WHAT TO PRODUCE
Count the lines below that contain the word "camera", and report only that number.

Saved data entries
========
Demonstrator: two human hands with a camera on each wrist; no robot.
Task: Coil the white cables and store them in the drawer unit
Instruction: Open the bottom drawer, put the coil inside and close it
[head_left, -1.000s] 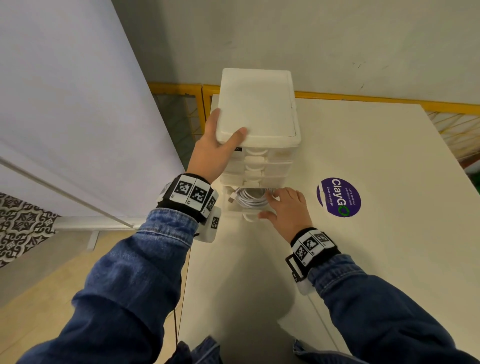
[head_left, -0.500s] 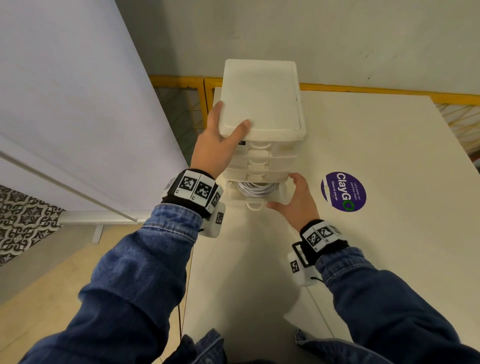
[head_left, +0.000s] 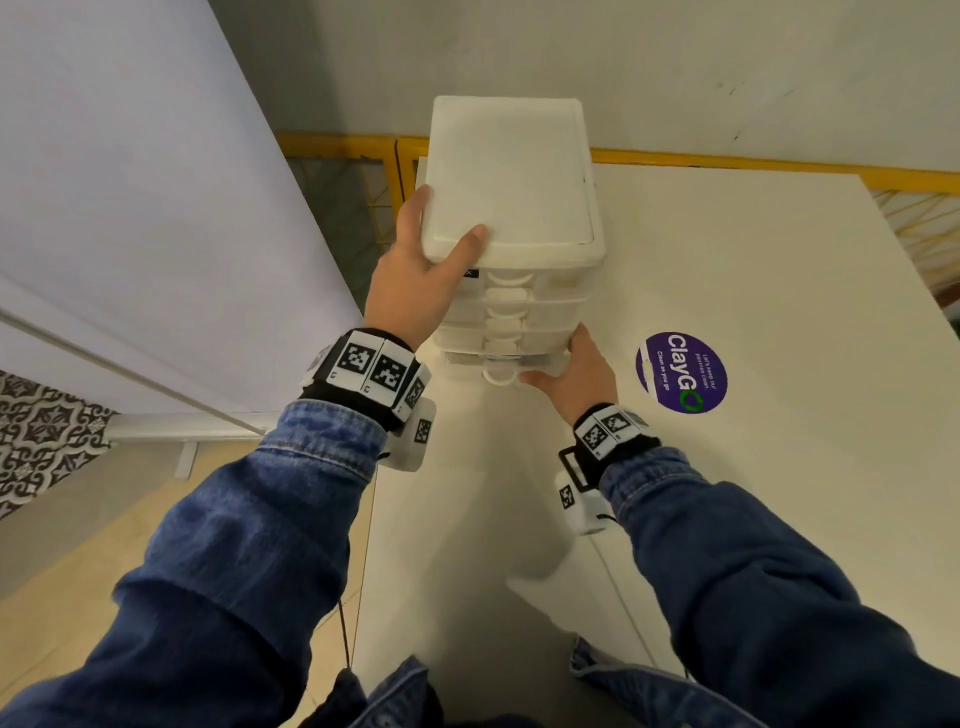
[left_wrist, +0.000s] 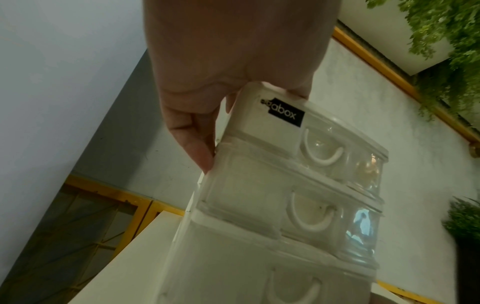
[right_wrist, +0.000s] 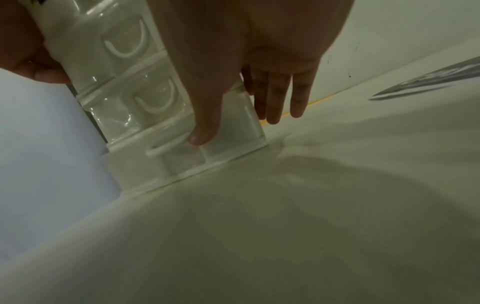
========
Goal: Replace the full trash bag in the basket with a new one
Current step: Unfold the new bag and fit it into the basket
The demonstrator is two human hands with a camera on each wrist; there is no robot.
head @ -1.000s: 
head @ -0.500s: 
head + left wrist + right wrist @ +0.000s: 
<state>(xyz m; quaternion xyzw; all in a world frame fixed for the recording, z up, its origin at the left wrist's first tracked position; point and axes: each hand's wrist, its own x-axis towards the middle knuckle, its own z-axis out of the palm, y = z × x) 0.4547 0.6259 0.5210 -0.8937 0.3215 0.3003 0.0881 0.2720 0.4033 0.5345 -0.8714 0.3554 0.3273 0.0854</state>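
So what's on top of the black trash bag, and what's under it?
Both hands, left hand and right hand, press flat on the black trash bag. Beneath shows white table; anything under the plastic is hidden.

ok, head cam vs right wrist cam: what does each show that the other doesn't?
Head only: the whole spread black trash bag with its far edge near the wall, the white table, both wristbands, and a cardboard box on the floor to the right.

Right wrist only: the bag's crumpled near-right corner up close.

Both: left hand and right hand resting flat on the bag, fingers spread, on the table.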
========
TASK SOLUTION
2